Bu algı operasyonlarının bir diğer amacı, Türkiye’nin Batı’dan kopmaması için toplumda İran fobisi yaratmaktır. Halbuki bölgesel gerçeklikler, Türkiye’nin çıkarlarının NATO ya da AB değil, bölgesel aktörlerle geliştirilecek denge politikalarıyla korunabileceğini göstermektedir. Bu noktada akademi, medya ve sivil toplum kuruluşlarının bu söylem çarpıtmalarına karşı bilinç yükseltici çalışmalar yürütmesi gerekmektedir. Çünkü zihinlerde kaybedilen savaş, sahada da kaybedilmeye mahkûmdur.
4.Sonuç ve Öneriler:
Ortadoğu’da emperyalizme karşı verilen mücadele, artık yalnızca silahlı çatışmalarla değil, medya, ekonomi, kültür ve ideoloji alanında da yürütülen çok boyutlu bir savaş hâline gelmiştir. Irak direnişi, bu mücadelenin ilk örneklerinden biri olarak hafızalarda yerini almışken, bugün Türkiye benzer bir kuşatma altına alınmaktadır. Bu bağlamda İran’ın ortaya koyduğu bölgesel duruş yalnızca desteklenmeli değil, ders de alınmalıdır.
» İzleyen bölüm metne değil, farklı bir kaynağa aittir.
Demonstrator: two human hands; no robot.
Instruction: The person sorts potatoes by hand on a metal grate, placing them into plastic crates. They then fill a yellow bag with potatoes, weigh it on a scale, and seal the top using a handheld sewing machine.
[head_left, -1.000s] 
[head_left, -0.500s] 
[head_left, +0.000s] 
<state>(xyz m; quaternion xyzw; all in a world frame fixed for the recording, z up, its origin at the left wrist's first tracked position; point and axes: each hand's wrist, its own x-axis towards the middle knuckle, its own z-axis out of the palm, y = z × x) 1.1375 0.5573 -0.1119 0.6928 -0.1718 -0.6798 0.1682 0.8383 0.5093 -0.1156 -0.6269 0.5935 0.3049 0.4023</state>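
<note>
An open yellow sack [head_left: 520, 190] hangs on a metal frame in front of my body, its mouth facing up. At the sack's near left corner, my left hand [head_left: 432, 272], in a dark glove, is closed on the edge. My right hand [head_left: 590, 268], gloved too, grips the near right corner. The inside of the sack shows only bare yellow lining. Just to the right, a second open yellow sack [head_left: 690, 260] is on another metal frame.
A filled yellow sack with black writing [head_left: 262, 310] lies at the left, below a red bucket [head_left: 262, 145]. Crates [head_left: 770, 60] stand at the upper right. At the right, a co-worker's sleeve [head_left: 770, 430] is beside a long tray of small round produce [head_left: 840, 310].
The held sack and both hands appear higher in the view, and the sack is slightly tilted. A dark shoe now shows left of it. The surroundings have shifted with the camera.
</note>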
Direniş hattı, mezhep ya da ideoloji değil, bağımsızlık temelli bir birliktelik üzerinden inşa edilmelidir.
Türkiye’nin bu kuşatmaya karşı direnç geliştirebilmesi için hem dış politikada hem de iç kamuoyunda yeni stratejilere ihtiyacı vardır. Birincisi, İran gibi bölgesel aktörlerle siyasi ve güvenlik temelli iş birlikleri derinleştirilmelidir. İkincisi, içerideki iş birlikçilerin söylem manipülasyonlarına karşı halkı bilinçlendirecek medya ve akademik çalışmalar yürütülmelidir. Üçüncüsü, genç nesillerin kimliksizleştirilmesine karşı kültürel direniş inşa edilmelidir. Bu, eğitim ve sivil toplum temelli uzun vadeli bir projedir.
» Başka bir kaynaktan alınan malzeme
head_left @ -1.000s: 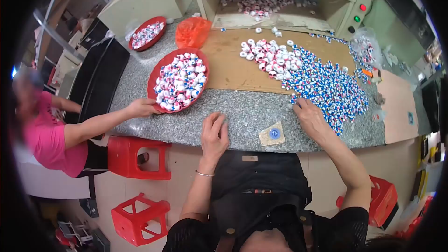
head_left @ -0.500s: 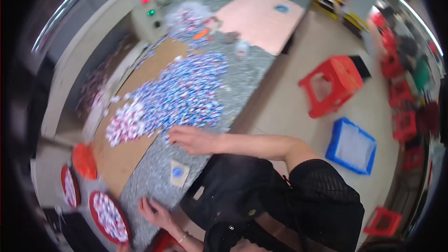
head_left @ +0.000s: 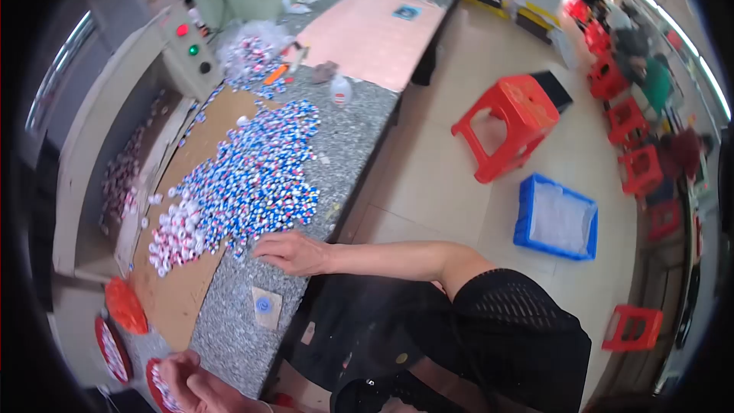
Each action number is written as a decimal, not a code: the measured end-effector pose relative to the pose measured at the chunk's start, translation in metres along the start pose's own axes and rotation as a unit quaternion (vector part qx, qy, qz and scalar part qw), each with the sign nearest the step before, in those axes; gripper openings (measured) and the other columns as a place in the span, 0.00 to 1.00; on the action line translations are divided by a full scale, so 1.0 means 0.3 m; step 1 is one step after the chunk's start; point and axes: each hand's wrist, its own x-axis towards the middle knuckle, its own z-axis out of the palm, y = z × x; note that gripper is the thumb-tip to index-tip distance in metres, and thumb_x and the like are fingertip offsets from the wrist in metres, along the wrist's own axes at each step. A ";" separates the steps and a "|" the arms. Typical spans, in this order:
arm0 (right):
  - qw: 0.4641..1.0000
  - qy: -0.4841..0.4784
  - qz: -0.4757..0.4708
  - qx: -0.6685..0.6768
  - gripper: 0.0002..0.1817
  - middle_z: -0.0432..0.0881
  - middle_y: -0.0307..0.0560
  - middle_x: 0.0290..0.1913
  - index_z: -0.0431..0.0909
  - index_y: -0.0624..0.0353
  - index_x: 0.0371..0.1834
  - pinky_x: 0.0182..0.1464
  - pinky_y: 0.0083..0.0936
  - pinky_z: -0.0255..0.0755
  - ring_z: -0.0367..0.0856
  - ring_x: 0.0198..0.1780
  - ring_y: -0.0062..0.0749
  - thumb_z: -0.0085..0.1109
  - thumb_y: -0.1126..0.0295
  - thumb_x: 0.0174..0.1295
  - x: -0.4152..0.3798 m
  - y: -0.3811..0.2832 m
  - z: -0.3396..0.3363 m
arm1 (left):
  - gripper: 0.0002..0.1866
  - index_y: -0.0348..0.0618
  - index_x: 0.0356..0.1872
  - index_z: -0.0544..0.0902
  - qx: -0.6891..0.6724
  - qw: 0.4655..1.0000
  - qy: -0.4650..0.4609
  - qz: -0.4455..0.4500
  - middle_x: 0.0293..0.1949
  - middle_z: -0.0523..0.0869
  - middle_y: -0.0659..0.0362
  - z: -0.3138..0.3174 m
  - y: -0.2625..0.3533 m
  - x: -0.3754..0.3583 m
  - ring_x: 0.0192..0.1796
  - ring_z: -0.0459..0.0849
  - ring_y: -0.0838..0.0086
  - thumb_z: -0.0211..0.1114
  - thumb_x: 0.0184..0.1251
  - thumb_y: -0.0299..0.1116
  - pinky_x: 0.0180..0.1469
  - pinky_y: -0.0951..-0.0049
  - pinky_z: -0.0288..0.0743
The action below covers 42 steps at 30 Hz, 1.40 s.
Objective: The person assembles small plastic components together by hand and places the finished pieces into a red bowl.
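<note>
Small round blue, white and red bead-like pieces (head_left: 260, 168) lie spread over a brown board and the grey speckled table. My right hand (head_left: 294, 252) rests at the near edge of this pile with its fingers curled together; what they hold, if anything, is hidden. At the lower left, my left hand (head_left: 191, 384) is over a red plate (head_left: 151, 373) of similar pieces, covering part of it. Its fingers are bent closed, and I cannot see what is between them. A small card with a blue round mark (head_left: 264, 304) lies on the table between my hands.
A machine with lit buttons (head_left: 187, 38) flanks the board on the left. An orange bag (head_left: 126, 306) and another red plate (head_left: 113, 350) are nearby. Farther off are a white bottle (head_left: 341, 90) and a pink sheet (head_left: 375, 30). A red stool (head_left: 512, 118) and blue crate (head_left: 556, 218) stand on the floor.
My left hand has gone from the table surface to the red plate, and its parted fingers have closed. My right hand stays by the pile. The whole view has shifted.
</note>
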 end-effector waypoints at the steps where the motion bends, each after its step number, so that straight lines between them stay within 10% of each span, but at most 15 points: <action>1: 1.000 -0.009 0.002 -0.005 0.10 0.79 0.51 0.40 0.78 0.63 0.45 0.44 0.36 0.76 0.81 0.42 0.48 0.59 0.75 0.61 -0.003 -0.004 0.000 | 0.17 0.31 0.52 0.78 -0.093 0.992 -0.031 0.078 0.45 0.80 0.53 0.058 0.091 0.046 0.46 0.78 0.72 0.53 0.73 0.35 0.52 0.70 0.72; 4: 0.999 -0.037 0.011 -0.023 0.10 0.80 0.51 0.39 0.78 0.62 0.45 0.42 0.36 0.76 0.81 0.41 0.47 0.60 0.73 0.62 -0.005 -0.017 -0.007 | 0.18 0.38 0.55 0.74 -0.310 0.908 -0.129 0.249 0.43 0.78 0.54 0.187 0.329 0.157 0.36 0.77 0.67 0.62 0.65 0.30 0.35 0.71 0.70; 10: 0.995 -0.064 0.022 -0.077 0.10 0.79 0.52 0.37 0.78 0.62 0.45 0.40 0.36 0.76 0.81 0.39 0.47 0.60 0.72 0.62 0.003 -0.038 -0.017 | 0.11 0.46 0.29 0.70 -0.370 0.926 -0.026 0.065 0.29 0.71 0.61 0.216 0.585 0.128 0.29 0.69 0.74 0.56 0.69 0.39 0.30 0.76 0.63; 12: 0.995 -0.057 0.028 -0.076 0.10 0.80 0.52 0.37 0.78 0.62 0.44 0.38 0.36 0.76 0.82 0.38 0.48 0.61 0.73 0.61 0.002 -0.045 -0.015 | 0.13 0.48 0.27 0.68 -0.381 0.910 -0.150 0.059 0.26 0.68 0.63 0.132 0.567 0.163 0.27 0.67 0.76 0.54 0.70 0.41 0.29 0.76 0.62; 27: 0.989 -0.085 0.079 -0.089 0.09 0.84 0.48 0.39 0.83 0.62 0.43 0.37 0.23 0.75 0.83 0.35 0.33 0.62 0.79 0.59 0.032 -0.042 -0.013 | 0.07 0.45 0.26 0.74 -0.374 0.845 0.206 0.323 0.28 0.77 0.67 -0.038 0.492 0.057 0.30 0.75 0.78 0.62 0.61 0.29 0.34 0.81 0.67; 30: 0.986 -0.094 0.111 -0.088 0.10 0.84 0.48 0.38 0.82 0.63 0.45 0.38 0.21 0.75 0.83 0.35 0.30 0.62 0.79 0.59 0.022 -0.057 -0.019 | 0.05 0.44 0.26 0.77 -0.238 0.864 0.314 0.313 0.29 0.80 0.67 -0.102 0.344 0.052 0.32 0.78 0.79 0.64 0.60 0.26 0.35 0.82 0.68; 32: 0.984 -0.097 0.118 -0.087 0.10 0.83 0.48 0.37 0.82 0.64 0.45 0.38 0.21 0.74 0.83 0.34 0.29 0.63 0.79 0.59 0.019 -0.051 -0.017 | 0.04 0.39 0.38 0.83 0.128 0.929 0.306 0.166 0.36 0.83 0.60 -0.118 0.111 0.096 0.38 0.81 0.80 0.65 0.64 0.25 0.39 0.78 0.74; 35: 0.982 -0.110 0.108 -0.104 0.10 0.82 0.48 0.35 0.81 0.64 0.44 0.36 0.22 0.74 0.82 0.32 0.31 0.63 0.79 0.59 0.016 -0.052 -0.014 | 0.08 0.33 0.43 0.83 0.114 0.976 0.110 -0.150 0.38 0.84 0.58 -0.129 -0.322 0.107 0.38 0.82 0.78 0.64 0.66 0.25 0.38 0.79 0.76; 42: 0.981 -0.174 0.066 -0.052 0.10 0.82 0.51 0.37 0.76 0.65 0.46 0.40 0.28 0.75 0.82 0.34 0.36 0.60 0.78 0.63 0.138 -0.153 -0.003 | 0.13 0.37 0.48 0.83 0.276 0.953 0.038 -0.123 0.48 0.83 0.51 -0.100 -0.881 0.238 0.46 0.83 0.63 0.64 0.65 0.32 0.47 0.70 0.78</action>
Sonuç olarak, Türkiye’nin emperyalizm ve siyonizme karşı yürütülen küresel direnişte tarafsız kalması, kendi geleceğini tehlikeye atmak anlamına gelir. İran, Irak, Suriye ve Lübnan’da oluşan direniş ekseniyle dayanışma yalnızca duygusal değil, stratejik bir zorunluluktur. Bu nedenle her türlü ideolojik manipülasyona karşı dik durarak, akılcı ve vizyoner bir dış politika ile bölgesel barış ve bağımsızlık için mücadele edilmelidir.
Kaynakça
1. Chomsky, N. (2007). Hegemony or Survival: America’s Quest for Global Dominance. Holt Paperbacks.
2. Kuru, A. T. (2009). Secularism and State Policies toward Religion: The United States, France, and Turkey. Cambridge University Press.
3. Kepel, G. (2004). The War for Muslim Minds: Islam and the West. Harvard University Press.
4. Tüfekçi, T. (2019). “Ortadoğu’da Direniş Hattı ve Türkiye’nin Konumu.” Ortadoğu Analiz, 11(2), 23–38.
5. Halliday, F. (2005). The Middle East in International Relations: Power, Politics and Ideology. Cambridge University Press.
6. Bayat, A. (2013). Post-Islamism: The Changing Faces of Political Islam. Oxford University Press.
7. Ertem, S. (2020). “Türkiye-İran İlişkilerinin Jeopolitik Temelleri.” Uluslararası İlişkiler Dergisi, 17(68), 41–60.